START The data

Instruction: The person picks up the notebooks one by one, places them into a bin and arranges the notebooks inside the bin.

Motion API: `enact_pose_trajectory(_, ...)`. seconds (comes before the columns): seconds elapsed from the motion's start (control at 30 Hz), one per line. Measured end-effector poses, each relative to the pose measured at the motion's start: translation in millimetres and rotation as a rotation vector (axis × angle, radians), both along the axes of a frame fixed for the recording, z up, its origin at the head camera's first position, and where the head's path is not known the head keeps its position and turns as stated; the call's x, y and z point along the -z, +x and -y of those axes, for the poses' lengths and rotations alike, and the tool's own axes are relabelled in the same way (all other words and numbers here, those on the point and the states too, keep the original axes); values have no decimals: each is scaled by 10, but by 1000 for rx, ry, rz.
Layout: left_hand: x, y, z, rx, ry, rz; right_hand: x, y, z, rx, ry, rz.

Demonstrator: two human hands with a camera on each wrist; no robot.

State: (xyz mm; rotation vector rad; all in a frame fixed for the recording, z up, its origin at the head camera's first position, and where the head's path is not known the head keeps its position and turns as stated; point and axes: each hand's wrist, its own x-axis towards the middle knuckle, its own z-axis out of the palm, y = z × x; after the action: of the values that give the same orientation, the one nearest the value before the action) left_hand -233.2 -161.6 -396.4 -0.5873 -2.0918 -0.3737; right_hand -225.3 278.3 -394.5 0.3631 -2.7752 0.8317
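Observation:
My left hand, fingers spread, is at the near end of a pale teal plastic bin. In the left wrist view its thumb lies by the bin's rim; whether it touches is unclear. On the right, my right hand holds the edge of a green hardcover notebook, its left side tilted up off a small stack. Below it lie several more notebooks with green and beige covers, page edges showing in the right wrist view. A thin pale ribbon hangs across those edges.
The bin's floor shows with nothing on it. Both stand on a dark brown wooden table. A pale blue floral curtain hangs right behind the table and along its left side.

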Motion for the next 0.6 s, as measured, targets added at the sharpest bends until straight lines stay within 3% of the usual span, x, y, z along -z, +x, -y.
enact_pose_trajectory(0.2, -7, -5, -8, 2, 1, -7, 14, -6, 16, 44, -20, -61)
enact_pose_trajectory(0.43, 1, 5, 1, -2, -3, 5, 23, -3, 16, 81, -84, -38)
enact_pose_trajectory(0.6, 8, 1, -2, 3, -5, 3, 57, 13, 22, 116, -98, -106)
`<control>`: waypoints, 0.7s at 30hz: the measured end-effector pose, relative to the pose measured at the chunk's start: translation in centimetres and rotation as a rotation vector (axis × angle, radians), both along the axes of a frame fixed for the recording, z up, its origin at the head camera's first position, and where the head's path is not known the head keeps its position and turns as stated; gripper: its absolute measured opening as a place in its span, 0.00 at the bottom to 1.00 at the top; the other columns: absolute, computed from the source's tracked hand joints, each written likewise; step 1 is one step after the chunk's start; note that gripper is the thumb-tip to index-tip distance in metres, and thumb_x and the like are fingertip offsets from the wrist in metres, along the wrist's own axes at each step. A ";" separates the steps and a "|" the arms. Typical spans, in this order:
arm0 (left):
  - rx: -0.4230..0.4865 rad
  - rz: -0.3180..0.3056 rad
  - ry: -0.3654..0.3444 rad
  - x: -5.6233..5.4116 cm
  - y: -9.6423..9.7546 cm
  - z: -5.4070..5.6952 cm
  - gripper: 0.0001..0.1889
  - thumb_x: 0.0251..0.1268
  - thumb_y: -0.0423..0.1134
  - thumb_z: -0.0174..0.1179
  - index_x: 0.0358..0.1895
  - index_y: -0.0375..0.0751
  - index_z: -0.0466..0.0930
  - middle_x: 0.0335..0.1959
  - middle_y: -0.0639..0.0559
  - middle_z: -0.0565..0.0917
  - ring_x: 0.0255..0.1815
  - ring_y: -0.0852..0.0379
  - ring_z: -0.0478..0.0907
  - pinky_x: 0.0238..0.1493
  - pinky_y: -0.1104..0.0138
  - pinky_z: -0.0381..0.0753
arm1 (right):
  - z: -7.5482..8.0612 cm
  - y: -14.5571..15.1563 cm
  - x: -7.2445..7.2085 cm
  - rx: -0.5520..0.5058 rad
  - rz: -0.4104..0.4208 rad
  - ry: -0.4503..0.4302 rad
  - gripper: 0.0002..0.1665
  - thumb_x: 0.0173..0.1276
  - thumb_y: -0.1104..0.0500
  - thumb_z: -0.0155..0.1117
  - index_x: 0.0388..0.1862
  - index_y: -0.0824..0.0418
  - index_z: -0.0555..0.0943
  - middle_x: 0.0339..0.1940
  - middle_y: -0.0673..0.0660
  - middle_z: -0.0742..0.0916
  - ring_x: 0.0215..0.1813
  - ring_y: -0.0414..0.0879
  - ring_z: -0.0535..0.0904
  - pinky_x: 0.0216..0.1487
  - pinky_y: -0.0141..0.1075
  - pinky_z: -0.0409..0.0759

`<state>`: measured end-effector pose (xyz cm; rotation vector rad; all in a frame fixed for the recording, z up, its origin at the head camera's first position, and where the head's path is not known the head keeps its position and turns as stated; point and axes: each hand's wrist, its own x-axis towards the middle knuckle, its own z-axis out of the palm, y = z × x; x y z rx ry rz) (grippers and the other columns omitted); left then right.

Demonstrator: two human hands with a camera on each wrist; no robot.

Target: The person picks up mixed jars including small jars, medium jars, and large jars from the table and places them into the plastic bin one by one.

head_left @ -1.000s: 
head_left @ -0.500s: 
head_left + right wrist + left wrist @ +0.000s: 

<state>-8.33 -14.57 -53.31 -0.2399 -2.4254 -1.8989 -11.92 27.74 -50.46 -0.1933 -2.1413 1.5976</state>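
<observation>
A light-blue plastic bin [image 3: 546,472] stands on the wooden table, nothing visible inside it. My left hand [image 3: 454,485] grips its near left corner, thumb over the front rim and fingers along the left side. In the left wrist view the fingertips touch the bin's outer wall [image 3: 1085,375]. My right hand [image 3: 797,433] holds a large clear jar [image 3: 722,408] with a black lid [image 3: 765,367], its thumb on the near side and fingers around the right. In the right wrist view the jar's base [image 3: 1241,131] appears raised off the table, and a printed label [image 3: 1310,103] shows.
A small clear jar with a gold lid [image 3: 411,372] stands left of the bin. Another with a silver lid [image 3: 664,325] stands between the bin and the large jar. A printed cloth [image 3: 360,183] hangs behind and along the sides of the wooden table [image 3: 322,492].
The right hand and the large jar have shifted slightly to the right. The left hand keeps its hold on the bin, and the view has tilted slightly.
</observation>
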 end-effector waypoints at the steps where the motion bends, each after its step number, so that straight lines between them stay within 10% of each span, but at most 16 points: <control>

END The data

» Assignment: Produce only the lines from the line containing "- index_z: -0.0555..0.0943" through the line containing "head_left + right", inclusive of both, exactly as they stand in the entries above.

» Your solution:
  - index_z: -0.0555..0.0943
  - middle_x: 0.0339..0.1940
  - middle_y: -0.0673..0.0660
  - middle_z: -0.0742..0.0916
  - ring_x: 0.0215..0.1813
  - ring_y: -0.0414..0.0879
  - ring_z: -0.0535..0.0904
  - pinky_x: 0.0216..0.1487
  - pinky_y: -0.0141..0.1075
  - pinky_z: -0.0409..0.0759

`<state>`: measured end-effector pose (xyz cm; rotation vector rad; all in a frame fixed for the recording, z up, its origin at the head camera's first position, and where the head's path is not known the head keeps its position and turns as stated; point and axes: each hand's wrist, its own x-axis towards the middle knuckle, its own z-axis out of the palm, y = z × x; x y z rx ry rz) (grippers and the other columns omitted); left then right.

Demonstrator: two human hands with a camera on each wrist; no robot.

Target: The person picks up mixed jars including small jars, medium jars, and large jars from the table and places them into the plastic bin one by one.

head_left @ -1.000s: 
head_left @ -0.500s: 
head_left + right wrist + left wrist @ +0.000s: 

The exercise output is complete.